INSTRUCTIONS TO FOLLOW: Output the data below only from the line containing "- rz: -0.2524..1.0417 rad" up to and including the line containing "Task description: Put", exact and with the pictures left out.

(Data excerpts)
-- Opening Marker --
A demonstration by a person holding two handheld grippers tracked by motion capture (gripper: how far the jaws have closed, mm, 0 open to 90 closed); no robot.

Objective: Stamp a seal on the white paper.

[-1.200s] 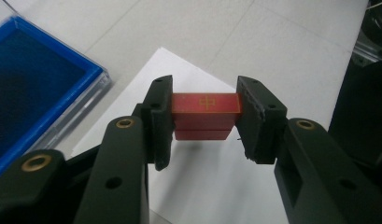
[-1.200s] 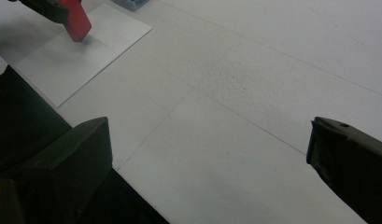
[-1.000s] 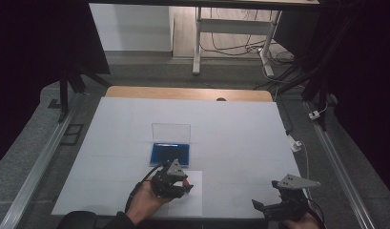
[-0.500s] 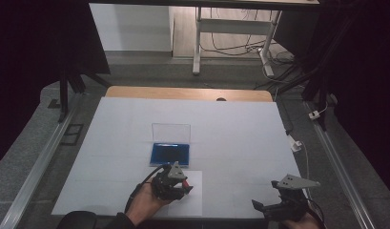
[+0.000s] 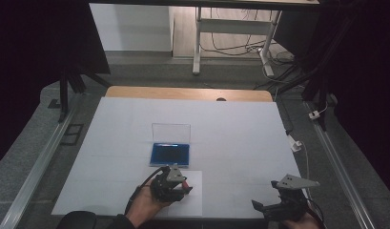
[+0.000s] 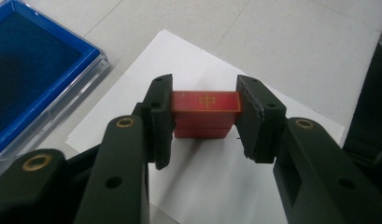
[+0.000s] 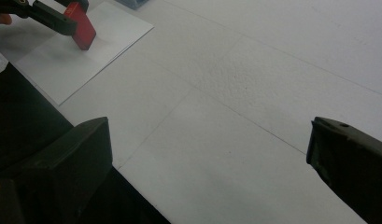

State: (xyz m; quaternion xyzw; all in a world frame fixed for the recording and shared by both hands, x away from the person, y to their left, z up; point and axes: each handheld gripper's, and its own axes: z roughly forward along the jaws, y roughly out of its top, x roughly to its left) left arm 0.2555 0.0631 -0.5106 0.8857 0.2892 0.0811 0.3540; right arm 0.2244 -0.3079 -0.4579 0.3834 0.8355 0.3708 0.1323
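Dim, dark-edged room; table evenly lit, soft shadows, near claws perhaps slightly blurred

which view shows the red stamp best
The left gripper view: the red stamp sits close and centred between the left tool's pads, its gold mark legible. The right gripper view shows it small at the top left corner; the high view shows only a red speck.

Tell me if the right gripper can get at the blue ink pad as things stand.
Probably yes: the right gripper is open and holds nothing, and bare table lies between it and the blue ink pad. The left gripper, clamping the red stamp, sits beside that path.
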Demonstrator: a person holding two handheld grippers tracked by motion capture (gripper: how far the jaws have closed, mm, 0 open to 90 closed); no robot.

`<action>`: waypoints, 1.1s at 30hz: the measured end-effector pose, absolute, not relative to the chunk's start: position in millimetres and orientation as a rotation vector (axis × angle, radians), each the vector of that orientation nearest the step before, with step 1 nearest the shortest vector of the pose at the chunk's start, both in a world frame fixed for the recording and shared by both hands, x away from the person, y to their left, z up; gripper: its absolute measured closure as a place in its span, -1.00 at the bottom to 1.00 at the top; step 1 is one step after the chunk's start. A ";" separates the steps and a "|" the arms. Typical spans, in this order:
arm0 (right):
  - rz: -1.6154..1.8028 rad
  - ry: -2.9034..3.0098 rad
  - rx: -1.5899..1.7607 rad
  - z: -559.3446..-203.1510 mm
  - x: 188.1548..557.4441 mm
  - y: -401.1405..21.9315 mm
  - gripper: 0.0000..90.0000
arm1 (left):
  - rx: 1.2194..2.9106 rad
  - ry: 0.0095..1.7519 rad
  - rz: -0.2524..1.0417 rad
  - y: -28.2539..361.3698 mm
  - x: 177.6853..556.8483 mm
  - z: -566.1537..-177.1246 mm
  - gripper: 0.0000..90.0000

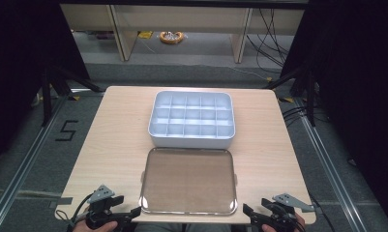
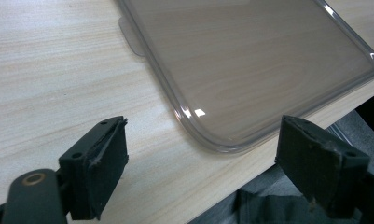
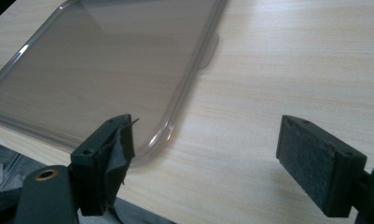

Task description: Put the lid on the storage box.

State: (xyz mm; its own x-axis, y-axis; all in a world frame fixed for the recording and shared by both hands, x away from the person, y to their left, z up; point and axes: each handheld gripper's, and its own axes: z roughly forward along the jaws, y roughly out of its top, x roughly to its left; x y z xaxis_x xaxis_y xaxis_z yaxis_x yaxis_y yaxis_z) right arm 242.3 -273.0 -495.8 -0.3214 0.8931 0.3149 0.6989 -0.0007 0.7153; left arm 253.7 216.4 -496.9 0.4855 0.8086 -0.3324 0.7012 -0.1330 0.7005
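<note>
Your left gripper [image 1: 133, 211] sits at the near left corner of the wooden table [image 1: 114, 140], its jaws spread wide with nothing between them. In the left gripper view [image 2: 203, 158] the near left corner of the clear lid [image 2: 250, 60] lies just ahead of the jaws, not touched by either pad. That clear lid [image 1: 187, 180] lies flat in the middle of the table's near half, with a small tab on each short side. Just beyond it, toward the far edge, stands the white compartment tray [image 1: 191, 119], its cells empty. Your right gripper [image 1: 248, 211] rests at the near right corner, released and holding nothing; in the right gripper view [image 3: 205, 163] the lid's [image 3: 105, 70] near right corner lies just ahead of the jaws.
</note>
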 end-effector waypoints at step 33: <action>1.301 2.086 1.689 -498.3 247.7 -262.1 -0.52 | 1.837 1.233 0.072 202.4 267.1 -501.5 -0.20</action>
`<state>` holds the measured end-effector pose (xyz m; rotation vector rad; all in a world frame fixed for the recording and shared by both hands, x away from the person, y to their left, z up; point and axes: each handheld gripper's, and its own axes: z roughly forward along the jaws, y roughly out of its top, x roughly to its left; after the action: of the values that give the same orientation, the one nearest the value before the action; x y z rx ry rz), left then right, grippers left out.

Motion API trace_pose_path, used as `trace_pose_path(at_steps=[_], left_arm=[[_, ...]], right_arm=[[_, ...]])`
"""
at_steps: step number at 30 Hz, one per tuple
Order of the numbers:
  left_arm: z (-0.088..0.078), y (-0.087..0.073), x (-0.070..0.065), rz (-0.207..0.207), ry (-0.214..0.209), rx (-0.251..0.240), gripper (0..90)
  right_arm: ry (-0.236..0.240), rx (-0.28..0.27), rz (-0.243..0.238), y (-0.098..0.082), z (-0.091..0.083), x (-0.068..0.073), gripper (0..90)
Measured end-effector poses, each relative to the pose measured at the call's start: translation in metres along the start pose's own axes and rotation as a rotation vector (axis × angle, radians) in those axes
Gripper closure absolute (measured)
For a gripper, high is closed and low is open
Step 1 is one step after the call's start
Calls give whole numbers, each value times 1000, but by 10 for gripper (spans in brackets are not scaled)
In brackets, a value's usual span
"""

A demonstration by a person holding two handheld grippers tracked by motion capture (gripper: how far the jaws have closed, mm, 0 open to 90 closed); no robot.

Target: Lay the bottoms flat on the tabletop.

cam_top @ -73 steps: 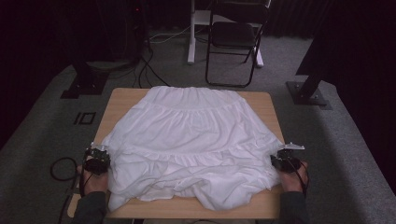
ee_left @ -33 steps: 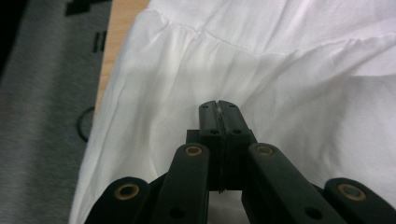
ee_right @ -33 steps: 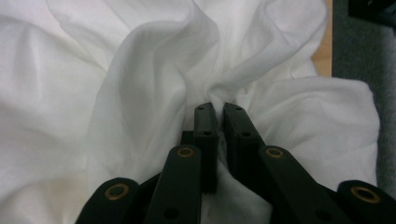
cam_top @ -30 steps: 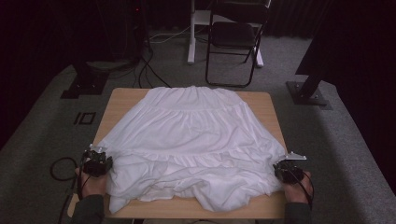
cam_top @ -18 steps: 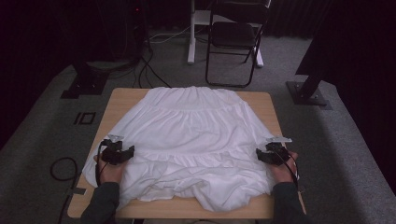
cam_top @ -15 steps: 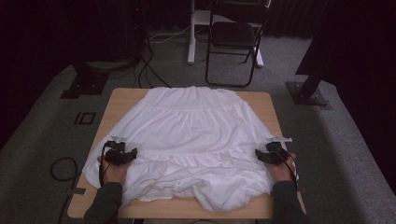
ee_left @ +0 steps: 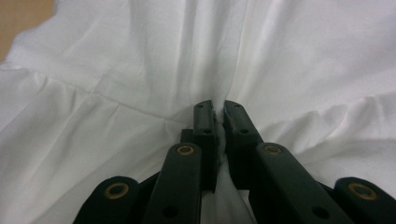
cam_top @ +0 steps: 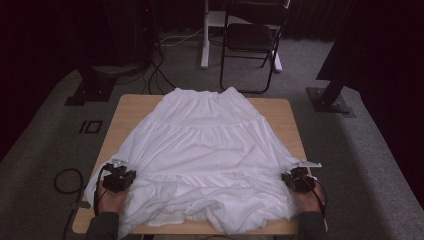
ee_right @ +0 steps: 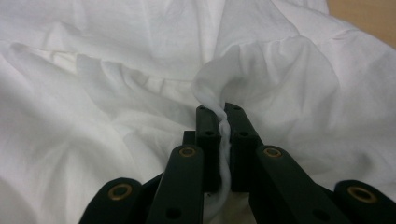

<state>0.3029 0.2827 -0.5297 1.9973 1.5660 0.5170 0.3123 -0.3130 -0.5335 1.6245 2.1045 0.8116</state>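
High view: the wooden table (cam_top: 125,112) takes up the middle of the frame, and the white skirt (cam_top: 210,150) is spread over most of it, waistband toward the upper centre, tiers widening toward the bottom edge, where the hem lies bunched and rumpled. A black folding chair (cam_top: 252,40) stands on the grey floor at the upper centre, behind the table.

The left gripper (cam_top: 118,178) sits at the lower left on the skirt's side edge, the right gripper (cam_top: 298,180) at the lower right on the opposite edge. Both have just been closing their jaws. In the left gripper view the left gripper (ee_left: 218,111) has its jaws drawn nearly together with a thin fold of the skirt (ee_left: 289,60) pinched between them. In the right gripper view the right gripper (ee_right: 219,112) is clamped the same way on a thicker twisted ridge of the skirt (ee_right: 116,56), which rises out of the jaws just by the gathered seam.

The cloth looks light, thin and very soft. It will likely sag and drape when lifted, and a single layer may slip. The gathered seams at the side edges, where the fabric is doubled, look like the surest places to grip, one on each side for even tension.
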Motion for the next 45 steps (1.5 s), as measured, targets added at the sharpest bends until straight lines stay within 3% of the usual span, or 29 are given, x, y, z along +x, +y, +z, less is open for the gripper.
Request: trace_pose_path(at_steps=[9,14,15,17,20,24,27,31,34,35,38,40,45], left_arm=[[-29,-36,-4,21,-28,13,849],[-37,-44,-6,24,-52,24,846],[-37,-44,-5,23,-61,10,812],[-38,-40,-2,-8,-74,-29,735],[-37,-28,2,-35,-63,-76,659],[-24,-13,5,-47,-47,-66,583],[-14,-10,4,-46,-32,-46,554],[-6,-12,3,-49,-19,-32,517],[-6,-13,4,-49,-23,-47,514],[-5,-13,4,-45,-20,-51,516],[-5,-13,2,-30,-8,-55,598],[-5,-14,1,-26,-8,-59,676],[-5,-15,-1,-17,-25,-60,789]], right_arm=[[-21,21,17,-48,-40,14,851],[-13,27,26,-58,-48,18,835],[-1,27,10,-60,-51,20,771],[15,-30,-22,-57,-52,21,638],[-12,-113,-30,-43,-54,22,535],[-32,-148,-26,-17,-48,24,479],[-54,-112,-40,-2,-35,26,459],[-93,-27,-31,1,-14,24,456],[-105,22,-12,-5,-4,18,465],[-92,7,3,-8,-4,16,494],[-103,23,13,-10,-10,12,730],[-115,27,18,-14,-14,10,831],[-135,20,46,-29,-25,9,871]])
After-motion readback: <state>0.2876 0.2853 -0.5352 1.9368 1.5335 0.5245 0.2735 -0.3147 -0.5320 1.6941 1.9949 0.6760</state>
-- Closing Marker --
OUTPUT FOR THIS TASK:
  - rz: -0.2524..1.0417 rad
  - y: -28.2539..361.3698 mm
  - x: 177.6853..556.8483 mm
  - z: -566.1537..-177.1246 mm
  - gripper: 0.0000..90.0000


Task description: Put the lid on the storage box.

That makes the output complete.